Acontece também que os hospitais militares estão a abarrotar com doentes, pois apoiam outrossim os efectivos da PSP e GNR (que já dobram o número dos militares…), além de que se alargou o apoio em determinadas especialidades aos utentes da ADSE, ou seja está tudo a trabalhar em ocupação adequada e em proveito de todos.
Há apenas que racionalizar o que for de racionalizar, como aconteceu por ex., no hospital da Força Aérea com a marcação de consultas – que melhorou imenso – depois de um incidente evitável. Não se percebe pois, qual é o problema nem porque o senhor ministro insiste em transformar quatro hospitais que estão a funcionar relativamente bem e reduzi-los a um (mais um hospital no Porto), ainda por cima sem querer gastar um tostão? Quer arranjar um monstro como S. Maria? Mas para ser apenas um, não pode ser qualquer dos militares existentes, pois nenhum deles comporta o volume de trabalho dos quatro, além do que mudar infra-estruturas custará muito dinheiro, fora os símbolos de impossibilidade...E o que fazer com os investimentos que continuadamente se têm feito nos actuais hospitais? E se transferir um fluxo de utentes para os hospitais civis (com o ónus moral na família militar…), não se vai transferir os custos de um lado para o outro?
Tudo isto impondo-se prazos irrealistas.
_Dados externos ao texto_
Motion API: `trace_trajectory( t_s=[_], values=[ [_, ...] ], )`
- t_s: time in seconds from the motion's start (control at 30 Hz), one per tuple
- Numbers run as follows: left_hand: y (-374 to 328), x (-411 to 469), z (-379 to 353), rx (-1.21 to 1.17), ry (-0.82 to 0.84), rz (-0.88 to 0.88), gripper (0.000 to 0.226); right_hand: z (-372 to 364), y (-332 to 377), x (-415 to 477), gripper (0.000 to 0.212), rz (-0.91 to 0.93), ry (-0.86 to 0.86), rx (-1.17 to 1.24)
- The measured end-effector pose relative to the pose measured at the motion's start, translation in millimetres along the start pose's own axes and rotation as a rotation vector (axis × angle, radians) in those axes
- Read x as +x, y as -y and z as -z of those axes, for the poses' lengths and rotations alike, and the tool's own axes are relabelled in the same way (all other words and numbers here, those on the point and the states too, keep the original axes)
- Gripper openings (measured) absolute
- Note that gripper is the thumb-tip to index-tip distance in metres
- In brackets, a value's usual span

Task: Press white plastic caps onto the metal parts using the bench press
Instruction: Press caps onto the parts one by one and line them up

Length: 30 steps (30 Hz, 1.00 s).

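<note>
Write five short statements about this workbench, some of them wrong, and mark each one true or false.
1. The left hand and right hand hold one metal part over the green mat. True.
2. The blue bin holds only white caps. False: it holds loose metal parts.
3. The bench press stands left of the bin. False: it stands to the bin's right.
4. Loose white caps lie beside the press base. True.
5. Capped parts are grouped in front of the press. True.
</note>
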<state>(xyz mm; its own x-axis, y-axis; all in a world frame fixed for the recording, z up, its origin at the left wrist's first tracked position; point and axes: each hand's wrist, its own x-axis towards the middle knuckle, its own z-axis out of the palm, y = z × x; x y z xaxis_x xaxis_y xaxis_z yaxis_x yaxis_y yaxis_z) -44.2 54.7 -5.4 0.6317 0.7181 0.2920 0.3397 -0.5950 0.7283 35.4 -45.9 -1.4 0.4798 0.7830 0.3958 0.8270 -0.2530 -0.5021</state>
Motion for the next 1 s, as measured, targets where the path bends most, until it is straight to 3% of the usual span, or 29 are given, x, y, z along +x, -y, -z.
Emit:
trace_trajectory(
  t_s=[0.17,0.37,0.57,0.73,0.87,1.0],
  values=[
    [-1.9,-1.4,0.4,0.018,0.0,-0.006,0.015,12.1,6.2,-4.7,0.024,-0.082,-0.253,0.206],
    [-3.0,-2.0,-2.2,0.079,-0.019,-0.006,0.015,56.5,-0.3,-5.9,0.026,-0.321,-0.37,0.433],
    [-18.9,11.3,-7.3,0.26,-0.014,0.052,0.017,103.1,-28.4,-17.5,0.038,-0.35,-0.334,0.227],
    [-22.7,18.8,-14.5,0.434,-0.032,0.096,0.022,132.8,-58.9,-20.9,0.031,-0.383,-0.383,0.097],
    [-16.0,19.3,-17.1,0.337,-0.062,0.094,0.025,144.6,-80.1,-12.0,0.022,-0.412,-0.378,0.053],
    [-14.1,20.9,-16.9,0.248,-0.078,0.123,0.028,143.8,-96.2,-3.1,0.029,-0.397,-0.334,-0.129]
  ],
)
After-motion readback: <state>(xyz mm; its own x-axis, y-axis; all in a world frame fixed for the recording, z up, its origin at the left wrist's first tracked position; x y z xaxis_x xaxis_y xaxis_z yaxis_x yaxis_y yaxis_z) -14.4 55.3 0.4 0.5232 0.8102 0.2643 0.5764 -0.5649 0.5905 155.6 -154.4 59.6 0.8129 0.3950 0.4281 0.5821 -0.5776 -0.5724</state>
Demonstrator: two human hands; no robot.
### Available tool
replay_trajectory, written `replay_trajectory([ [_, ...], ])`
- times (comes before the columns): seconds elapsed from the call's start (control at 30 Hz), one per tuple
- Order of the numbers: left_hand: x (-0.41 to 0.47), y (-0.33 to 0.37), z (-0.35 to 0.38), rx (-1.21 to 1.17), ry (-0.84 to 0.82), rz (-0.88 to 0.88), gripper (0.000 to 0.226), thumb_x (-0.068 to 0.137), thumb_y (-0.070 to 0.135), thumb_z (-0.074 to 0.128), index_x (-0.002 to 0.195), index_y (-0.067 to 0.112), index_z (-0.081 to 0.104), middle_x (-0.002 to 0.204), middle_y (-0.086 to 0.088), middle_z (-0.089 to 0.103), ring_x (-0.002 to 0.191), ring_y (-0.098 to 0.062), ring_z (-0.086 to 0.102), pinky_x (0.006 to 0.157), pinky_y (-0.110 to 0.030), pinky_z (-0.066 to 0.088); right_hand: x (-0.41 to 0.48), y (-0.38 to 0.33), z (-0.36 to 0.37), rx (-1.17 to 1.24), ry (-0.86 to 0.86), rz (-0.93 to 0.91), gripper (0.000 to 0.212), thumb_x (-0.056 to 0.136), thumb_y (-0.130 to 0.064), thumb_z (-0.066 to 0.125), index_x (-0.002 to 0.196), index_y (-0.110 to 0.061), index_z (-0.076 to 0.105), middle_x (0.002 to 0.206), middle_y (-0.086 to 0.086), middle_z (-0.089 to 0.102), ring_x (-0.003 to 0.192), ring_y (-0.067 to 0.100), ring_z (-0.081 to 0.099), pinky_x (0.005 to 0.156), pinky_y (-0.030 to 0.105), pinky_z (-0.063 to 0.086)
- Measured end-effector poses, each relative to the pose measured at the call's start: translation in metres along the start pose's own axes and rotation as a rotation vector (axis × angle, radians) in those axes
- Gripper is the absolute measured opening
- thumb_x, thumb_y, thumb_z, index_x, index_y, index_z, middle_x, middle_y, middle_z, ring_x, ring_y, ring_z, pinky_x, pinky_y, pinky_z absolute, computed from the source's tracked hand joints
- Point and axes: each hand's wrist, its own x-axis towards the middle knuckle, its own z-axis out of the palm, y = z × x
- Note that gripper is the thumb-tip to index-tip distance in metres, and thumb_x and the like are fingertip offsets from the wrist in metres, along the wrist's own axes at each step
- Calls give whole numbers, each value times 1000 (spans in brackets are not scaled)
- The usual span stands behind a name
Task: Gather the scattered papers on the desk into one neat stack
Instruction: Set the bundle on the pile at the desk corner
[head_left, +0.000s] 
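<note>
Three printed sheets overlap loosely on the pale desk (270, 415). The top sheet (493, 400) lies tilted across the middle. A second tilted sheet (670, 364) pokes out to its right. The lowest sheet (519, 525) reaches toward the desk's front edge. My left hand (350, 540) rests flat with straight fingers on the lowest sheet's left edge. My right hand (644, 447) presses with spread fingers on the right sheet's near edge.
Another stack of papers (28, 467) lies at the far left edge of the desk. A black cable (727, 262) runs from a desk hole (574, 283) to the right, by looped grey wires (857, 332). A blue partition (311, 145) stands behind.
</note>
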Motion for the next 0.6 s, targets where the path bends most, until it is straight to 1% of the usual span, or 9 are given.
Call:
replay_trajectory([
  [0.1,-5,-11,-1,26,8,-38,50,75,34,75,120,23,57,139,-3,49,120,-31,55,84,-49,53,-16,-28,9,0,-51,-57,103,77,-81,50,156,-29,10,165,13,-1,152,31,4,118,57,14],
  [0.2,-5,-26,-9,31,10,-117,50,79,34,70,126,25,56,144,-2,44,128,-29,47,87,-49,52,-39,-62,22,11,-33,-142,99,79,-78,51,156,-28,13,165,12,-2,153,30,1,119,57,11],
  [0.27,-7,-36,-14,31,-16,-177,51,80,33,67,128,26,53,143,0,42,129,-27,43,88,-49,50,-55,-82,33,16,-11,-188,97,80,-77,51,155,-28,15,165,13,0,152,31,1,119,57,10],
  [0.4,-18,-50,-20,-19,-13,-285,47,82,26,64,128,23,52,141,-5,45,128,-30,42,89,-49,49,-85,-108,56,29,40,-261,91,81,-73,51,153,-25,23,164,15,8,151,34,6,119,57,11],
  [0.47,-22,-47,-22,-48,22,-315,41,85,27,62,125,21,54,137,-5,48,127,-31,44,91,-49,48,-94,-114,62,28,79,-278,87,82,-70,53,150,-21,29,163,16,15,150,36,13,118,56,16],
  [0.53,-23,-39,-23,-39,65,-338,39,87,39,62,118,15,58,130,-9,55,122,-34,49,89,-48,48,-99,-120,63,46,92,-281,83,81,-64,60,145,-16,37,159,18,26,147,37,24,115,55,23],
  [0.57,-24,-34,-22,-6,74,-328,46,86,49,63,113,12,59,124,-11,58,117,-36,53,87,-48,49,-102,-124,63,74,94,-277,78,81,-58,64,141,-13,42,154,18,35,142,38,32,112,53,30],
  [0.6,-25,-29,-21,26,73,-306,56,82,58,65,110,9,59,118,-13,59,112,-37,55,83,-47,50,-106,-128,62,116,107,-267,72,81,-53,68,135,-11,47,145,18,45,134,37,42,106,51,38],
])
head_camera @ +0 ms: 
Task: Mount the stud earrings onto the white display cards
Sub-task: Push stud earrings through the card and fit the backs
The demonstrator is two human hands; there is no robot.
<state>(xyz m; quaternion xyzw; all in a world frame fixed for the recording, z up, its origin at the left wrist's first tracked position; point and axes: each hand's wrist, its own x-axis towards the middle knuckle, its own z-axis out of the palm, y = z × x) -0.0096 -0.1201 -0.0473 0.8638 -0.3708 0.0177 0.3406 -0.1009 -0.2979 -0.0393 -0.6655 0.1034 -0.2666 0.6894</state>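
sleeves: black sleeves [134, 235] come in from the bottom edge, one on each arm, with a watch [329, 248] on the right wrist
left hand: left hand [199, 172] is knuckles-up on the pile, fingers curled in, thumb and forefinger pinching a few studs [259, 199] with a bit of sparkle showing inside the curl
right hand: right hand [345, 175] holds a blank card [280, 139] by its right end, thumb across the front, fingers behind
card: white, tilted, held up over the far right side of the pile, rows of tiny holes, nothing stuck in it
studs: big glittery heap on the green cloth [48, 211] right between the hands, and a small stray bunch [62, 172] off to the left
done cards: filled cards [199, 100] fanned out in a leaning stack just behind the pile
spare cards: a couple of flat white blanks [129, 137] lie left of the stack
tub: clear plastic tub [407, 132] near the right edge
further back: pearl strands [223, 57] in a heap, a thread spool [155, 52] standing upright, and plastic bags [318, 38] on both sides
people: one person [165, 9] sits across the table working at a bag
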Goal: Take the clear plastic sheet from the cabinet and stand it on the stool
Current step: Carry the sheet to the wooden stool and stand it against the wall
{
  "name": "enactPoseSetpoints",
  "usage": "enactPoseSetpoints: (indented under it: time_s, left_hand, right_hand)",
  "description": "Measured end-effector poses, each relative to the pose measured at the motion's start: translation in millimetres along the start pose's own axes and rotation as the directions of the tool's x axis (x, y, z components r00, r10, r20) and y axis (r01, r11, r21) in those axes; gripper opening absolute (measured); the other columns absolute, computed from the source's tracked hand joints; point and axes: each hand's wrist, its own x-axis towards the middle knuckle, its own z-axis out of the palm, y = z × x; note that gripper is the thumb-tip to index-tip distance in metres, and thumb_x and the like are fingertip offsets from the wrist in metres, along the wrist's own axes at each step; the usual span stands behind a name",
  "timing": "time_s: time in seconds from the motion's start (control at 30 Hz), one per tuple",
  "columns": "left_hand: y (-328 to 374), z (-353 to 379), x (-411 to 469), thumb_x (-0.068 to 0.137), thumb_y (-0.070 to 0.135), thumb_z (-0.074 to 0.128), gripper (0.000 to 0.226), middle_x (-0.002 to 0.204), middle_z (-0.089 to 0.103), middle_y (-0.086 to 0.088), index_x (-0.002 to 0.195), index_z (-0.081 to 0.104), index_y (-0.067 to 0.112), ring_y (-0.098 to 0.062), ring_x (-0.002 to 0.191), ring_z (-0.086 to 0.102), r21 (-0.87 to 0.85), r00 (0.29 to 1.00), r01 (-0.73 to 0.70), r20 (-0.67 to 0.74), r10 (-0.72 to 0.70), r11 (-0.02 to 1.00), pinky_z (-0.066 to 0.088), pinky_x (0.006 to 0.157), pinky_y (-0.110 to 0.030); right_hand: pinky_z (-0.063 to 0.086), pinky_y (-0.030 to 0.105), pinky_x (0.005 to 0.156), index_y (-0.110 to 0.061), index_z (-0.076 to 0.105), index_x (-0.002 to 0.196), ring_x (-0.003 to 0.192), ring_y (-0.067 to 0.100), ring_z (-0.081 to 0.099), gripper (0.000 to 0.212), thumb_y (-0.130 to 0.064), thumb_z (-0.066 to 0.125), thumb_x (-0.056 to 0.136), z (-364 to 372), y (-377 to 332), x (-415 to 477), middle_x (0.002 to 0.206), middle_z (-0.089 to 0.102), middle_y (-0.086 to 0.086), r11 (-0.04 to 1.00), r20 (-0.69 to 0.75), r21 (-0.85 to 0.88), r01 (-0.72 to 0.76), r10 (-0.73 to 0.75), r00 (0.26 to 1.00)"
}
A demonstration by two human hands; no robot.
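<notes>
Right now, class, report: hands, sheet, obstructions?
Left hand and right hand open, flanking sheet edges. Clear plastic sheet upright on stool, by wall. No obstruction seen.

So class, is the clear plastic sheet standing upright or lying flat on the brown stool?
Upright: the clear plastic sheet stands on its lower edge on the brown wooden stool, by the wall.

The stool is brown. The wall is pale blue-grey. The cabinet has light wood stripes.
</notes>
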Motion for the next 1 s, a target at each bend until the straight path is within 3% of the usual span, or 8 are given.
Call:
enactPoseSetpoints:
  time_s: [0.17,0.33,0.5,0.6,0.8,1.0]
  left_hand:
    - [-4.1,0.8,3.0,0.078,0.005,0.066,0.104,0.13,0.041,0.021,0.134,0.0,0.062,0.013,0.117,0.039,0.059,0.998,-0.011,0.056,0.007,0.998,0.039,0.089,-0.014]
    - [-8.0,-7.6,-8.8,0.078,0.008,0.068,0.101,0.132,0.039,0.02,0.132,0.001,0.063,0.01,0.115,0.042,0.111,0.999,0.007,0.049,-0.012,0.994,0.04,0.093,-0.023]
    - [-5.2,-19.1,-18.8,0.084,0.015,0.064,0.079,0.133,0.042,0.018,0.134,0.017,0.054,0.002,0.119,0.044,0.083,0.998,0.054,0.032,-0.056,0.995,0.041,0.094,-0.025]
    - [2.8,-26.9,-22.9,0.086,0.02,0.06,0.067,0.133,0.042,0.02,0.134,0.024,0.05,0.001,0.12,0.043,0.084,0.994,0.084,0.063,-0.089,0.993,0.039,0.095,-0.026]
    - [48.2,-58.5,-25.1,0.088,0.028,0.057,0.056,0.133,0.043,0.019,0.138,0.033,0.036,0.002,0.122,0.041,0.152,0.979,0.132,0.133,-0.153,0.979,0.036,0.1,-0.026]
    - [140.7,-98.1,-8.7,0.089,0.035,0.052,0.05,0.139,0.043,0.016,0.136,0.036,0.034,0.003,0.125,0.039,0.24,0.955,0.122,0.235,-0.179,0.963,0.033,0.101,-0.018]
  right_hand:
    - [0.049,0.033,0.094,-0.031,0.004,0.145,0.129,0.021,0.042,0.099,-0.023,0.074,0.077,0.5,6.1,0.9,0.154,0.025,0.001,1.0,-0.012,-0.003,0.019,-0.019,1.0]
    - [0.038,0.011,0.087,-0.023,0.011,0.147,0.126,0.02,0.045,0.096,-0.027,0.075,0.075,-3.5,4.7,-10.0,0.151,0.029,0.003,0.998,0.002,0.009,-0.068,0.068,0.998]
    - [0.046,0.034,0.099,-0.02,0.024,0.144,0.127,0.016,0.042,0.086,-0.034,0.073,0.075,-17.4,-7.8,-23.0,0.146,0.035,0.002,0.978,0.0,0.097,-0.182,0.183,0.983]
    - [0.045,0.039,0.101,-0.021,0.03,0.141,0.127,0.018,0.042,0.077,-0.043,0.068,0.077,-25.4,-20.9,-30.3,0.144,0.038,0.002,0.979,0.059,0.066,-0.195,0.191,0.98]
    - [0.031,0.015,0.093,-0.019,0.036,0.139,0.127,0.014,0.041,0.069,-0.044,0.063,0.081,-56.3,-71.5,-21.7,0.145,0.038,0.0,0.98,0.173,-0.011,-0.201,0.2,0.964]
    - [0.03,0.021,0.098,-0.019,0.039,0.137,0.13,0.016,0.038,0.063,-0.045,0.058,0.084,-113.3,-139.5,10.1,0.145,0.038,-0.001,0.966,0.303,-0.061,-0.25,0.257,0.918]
O resultado será o nivelar por baixo, a confusão no sistema, como aconteceu recentemente com as mudanças na “assistência na doença”. E resta esperar que muitos dos profissionais de saúde não façam as malas e abalem...
Porém, a cereja em cima de todo este bolo é a discussão sobre o serviço de urgência militar!
Julgamos que na actual conjuntura não se torna necessário qualquer serviço de urgência conforme aquele que conhecemos nos hospitais que a têm. Nada o justifica (além de que não há meios!). Em primeiro lugar porque a rede de urgências no País é suficiente. Qualquer acidentado militar pode ser transportado para uma delas sem qualquer problema e sem acréscimo de custos. Os hospitais militares, por seu lado, já dispõem de serviços de triagem que podem enviar rapidamente qualquer doente necessitado para uma urgência civil.
Em caso de crise ou guerra o caso pode mudar de figura, mas nessa altura todo o pessoal militar médico e de enfermagem fica mobilizado 24H por dia (adeus consultórios privados e duplo emprego…), e faz-se o que se tiver que fazer.
Ou seja, insistimos em arranjar problemas onde não os há… Onde os há, parece que ninguém quer saber. E problemas nos SSM, existem, fundamentalmente, a nível de recrutamento, formação e retenção de médicos e de enfermeiros; gestão das suas carreiras; na contratação de técnicos civis (não há dinheiro!), e na questão dos vencimentos. Por último, na harmoniosa integração dos SSM no todo militar.
E o que é mais trágico em tudo isto é que os chefes militares não se entendam em privado, e se antagonizem em público.
Eu que sou só TCor – e para alguns lerdo de entendimento – quer-me parecer que devia ser exactamente ao contrário.